REQUIREMENT =>
Start at the first line of the listing below. Write out each line exactly, stopping after the one that contains "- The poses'".

SOURCE MATERIAL =>
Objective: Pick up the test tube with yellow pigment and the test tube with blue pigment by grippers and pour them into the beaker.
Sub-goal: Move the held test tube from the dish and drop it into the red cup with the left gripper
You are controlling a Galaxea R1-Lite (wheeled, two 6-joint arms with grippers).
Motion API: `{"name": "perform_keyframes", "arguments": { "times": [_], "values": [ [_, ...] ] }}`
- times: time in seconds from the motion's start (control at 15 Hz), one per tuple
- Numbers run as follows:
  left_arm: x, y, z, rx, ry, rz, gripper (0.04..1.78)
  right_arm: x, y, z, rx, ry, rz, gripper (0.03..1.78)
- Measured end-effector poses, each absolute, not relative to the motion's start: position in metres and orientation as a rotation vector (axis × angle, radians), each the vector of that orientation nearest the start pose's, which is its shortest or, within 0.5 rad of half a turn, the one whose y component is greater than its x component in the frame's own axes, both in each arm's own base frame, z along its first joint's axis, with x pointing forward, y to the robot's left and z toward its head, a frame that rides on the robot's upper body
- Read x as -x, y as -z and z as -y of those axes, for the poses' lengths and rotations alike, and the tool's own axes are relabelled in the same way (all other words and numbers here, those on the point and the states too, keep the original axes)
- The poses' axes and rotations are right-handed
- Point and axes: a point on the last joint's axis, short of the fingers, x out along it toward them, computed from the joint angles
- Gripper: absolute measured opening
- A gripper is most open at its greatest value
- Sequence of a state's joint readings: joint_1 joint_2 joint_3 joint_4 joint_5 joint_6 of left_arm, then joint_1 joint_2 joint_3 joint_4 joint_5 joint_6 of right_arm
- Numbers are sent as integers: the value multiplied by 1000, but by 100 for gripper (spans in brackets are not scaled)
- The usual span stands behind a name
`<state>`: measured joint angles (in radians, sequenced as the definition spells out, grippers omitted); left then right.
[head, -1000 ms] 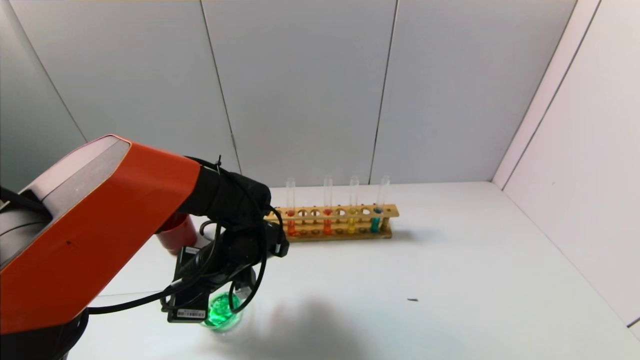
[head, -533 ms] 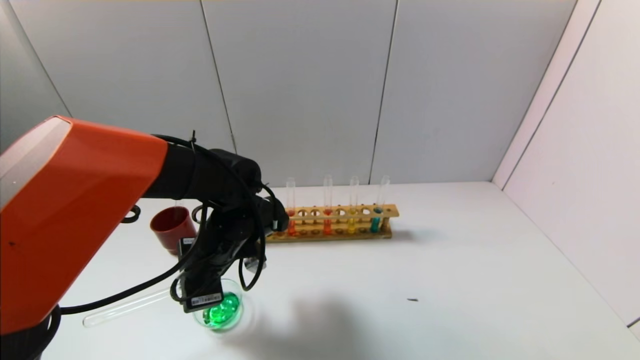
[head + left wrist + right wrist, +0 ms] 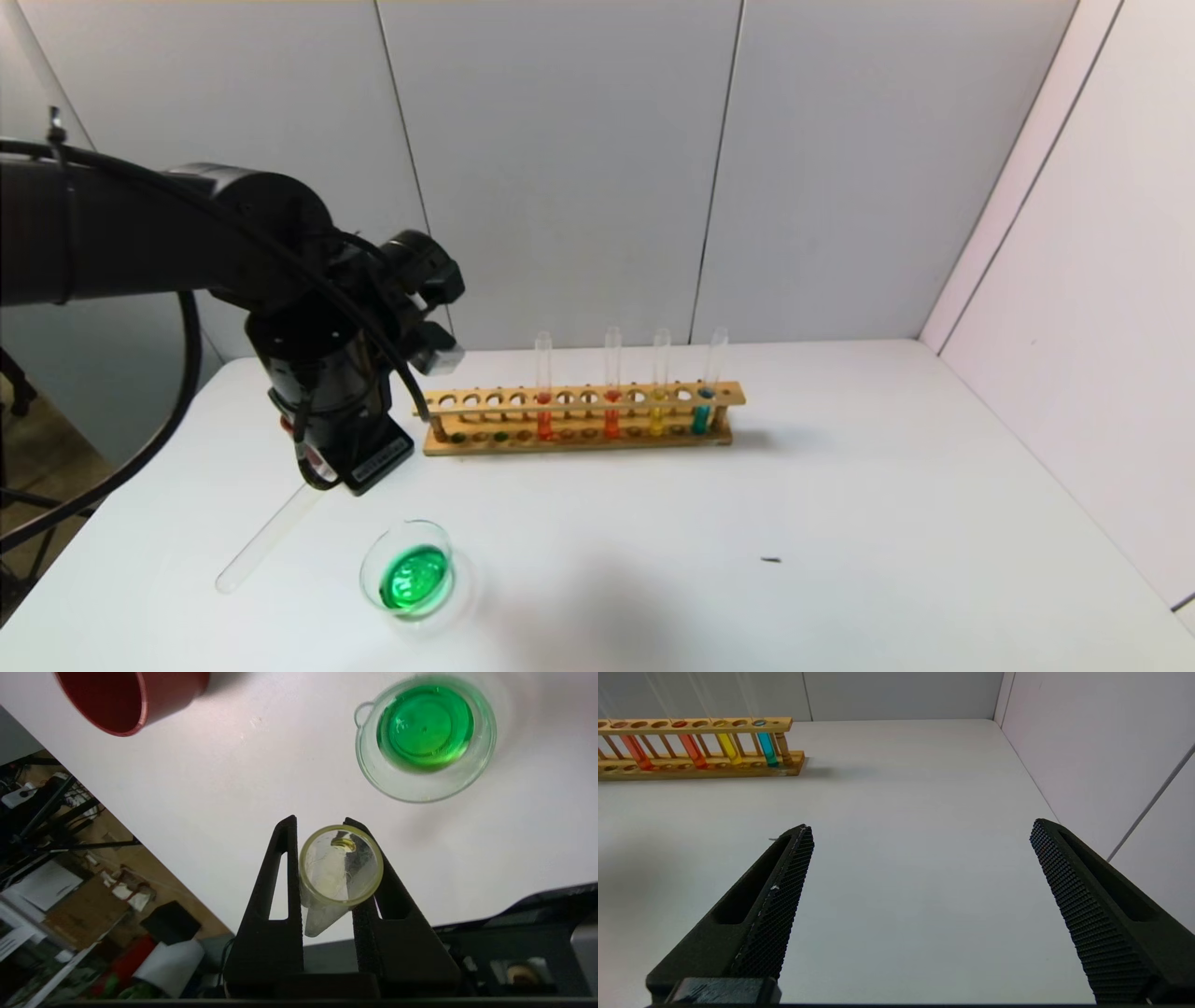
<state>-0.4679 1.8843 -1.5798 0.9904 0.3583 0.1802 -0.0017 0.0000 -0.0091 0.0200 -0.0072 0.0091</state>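
Note:
My left gripper (image 3: 347, 459) is shut on the test tube with yellow pigment (image 3: 266, 539), to the left of and behind the beaker. The tube slants down from the jaws, round end low over the table. In the left wrist view the gripper (image 3: 320, 826) clamps the tube (image 3: 341, 868) just below its mouth; only a yellow trace shows at its bottom. The beaker (image 3: 369, 571) holds bright green liquid and also shows in the left wrist view (image 3: 369, 772). The test tube with blue pigment is not in view. My right gripper (image 3: 922, 830) is open and empty over bare table.
A wooden rack (image 3: 579, 437) at the back holds two orange-red tubes, a yellow tube (image 3: 657, 411) and a dark teal tube (image 3: 700, 411). A dark red cup (image 3: 126, 695) stands near the left gripper. A table edge runs at the left.
My left gripper has lifted and swung back and left, away from over the beaker, carrying the tube. The tube has gone from nearly level to slanting mouth-up. The red cup is now hidden behind the arm.

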Motion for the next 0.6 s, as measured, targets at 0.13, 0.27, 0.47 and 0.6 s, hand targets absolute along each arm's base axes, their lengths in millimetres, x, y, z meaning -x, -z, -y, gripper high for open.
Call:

ANSWER SECTION =>
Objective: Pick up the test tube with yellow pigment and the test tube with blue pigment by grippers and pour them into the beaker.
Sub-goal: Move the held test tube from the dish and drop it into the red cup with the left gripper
You are controlling a Galaxea R1-Lite (wheeled, two 6-joint arms with grippers).
Motion API: `{"name": "perform_keyframes", "arguments": { "times": [_], "values": [ [_, ...] ] }}`
- times: time in seconds from the motion's start (control at 15 Hz), one per tuple
- Numbers run as follows:
  left_arm: x, y, z, rx, ry, rz, gripper (0.04..1.78)
  right_arm: x, y, z, rx, ry, rz, gripper (0.03..1.78)
- Measured end-effector poses, each absolute, not relative to the motion's start: position in metres and orientation as a rotation vector (axis × angle, radians), each the vector of that orientation nearest the start pose's, which is its shortest or, within 0.5 rad of half a turn, the one whose y component is greater than its x component in the frame's own axes, both in each arm's own base frame, z along its first joint's axis, with x pointing forward, y to the robot's left and z toward its head, a frame that rides on the robot's upper body
- Read x as -x, y as -z and z as -y of those axes, for the poses' lengths and rotations alike, and the tool's own axes are relabelled in the same way (all other words and numbers here, those on the point and the states too, keep the original axes)
- The poses' axes and rotations are right-handed

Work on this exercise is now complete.